*WHAT THE EXERCISE ASKS*.
Repeat the listing exactly. The images do not belong in the copy.

+ + + +

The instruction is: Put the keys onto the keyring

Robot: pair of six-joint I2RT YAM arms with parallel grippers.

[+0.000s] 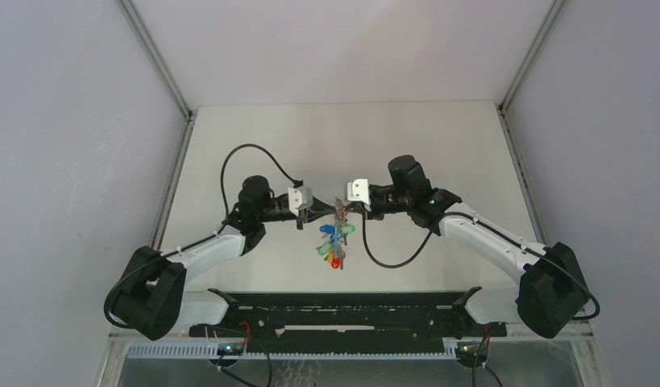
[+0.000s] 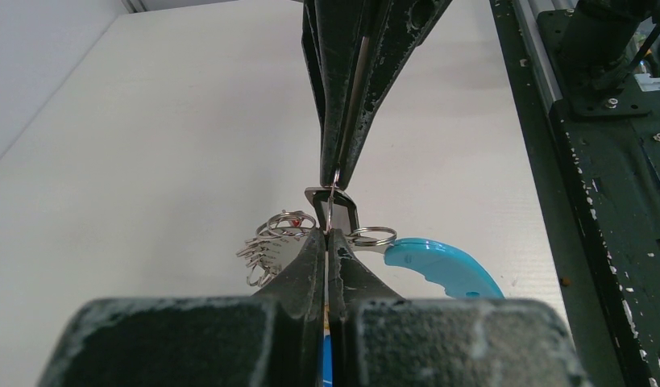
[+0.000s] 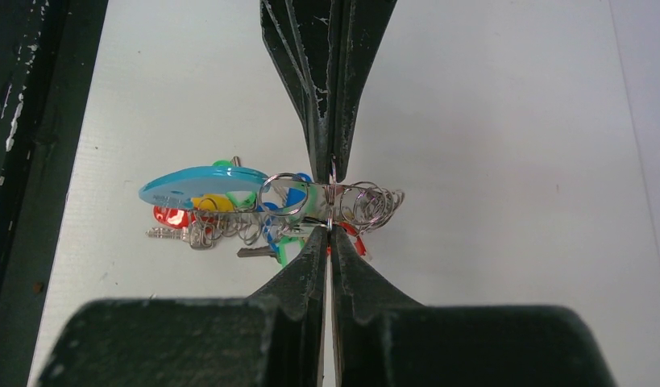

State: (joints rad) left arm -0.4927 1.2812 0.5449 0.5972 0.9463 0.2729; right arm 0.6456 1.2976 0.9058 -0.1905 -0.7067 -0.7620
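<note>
Looking at the overhead view, I am seeing both arms meeting tip to tip at the centre of the frame. The left gripper [image 1: 317,212] and the right gripper [image 1: 348,206] are each pressed together on the big round keyring with its grey band and turquoise segment [image 1: 339,211]. The small silvery keys with bright plastic heads [image 1: 334,243] are bunching just below it in the picture, over the white table [image 1: 439,145].

In the left wrist view, my left fingers [image 2: 310,258] are showing at bottom centre, pinching a thin silvery wire of the keyring. The right gripper is pinching the same wire from the top edge. The turquoise segment is lying at lower right.

In the right wrist view, the keys are clustering left of centre, under the turquoise piece.

I am worrying about the two pinches sitting so close on such thin wire. Any unmatched pull or twist could slip it from one jaw and drop the bunch.
</note>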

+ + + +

*OUTPUT BELOW*.
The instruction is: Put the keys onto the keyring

Robot: pair of six-joint I2RT YAM arms with parallel grippers.

[+0.000s] 
[+0.000s] 
[+0.000s] 

State: (joints rad) left arm -0.4927 1.2812 0.5449 0.5972 0.9463 0.2729; right arm 0.6456 1.2976 0.9058 -0.1905 -0.7067 -0.7620
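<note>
Looking at the overhead view, I am seeing both arms meeting tip to tip at the centre of the frame. The left gripper [image 1: 317,212] and the right gripper [image 1: 348,206] are each pressed together on the big round keyring with its grey band and turquoise segment [image 1: 339,211]. The small silvery keys with bright plastic heads [image 1: 334,243] are bunching just below it in the picture, over the white table [image 1: 439,145].

In the left wrist view, my left fingers [image 2: 310,258] are showing at bottom centre, pinching a thin silvery wire of the keyring. The right gripper is pinching the same wire from the top edge. The turquoise segment is lying at lower right.

In the right wrist view, the keys are clustering left of centre, under the turquoise piece.

I am worrying about the two pinches sitting so close on such thin wire. Any unmatched pull or twist could slip it from one jaw and drop the bunch.
</note>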

There is no more to this answer.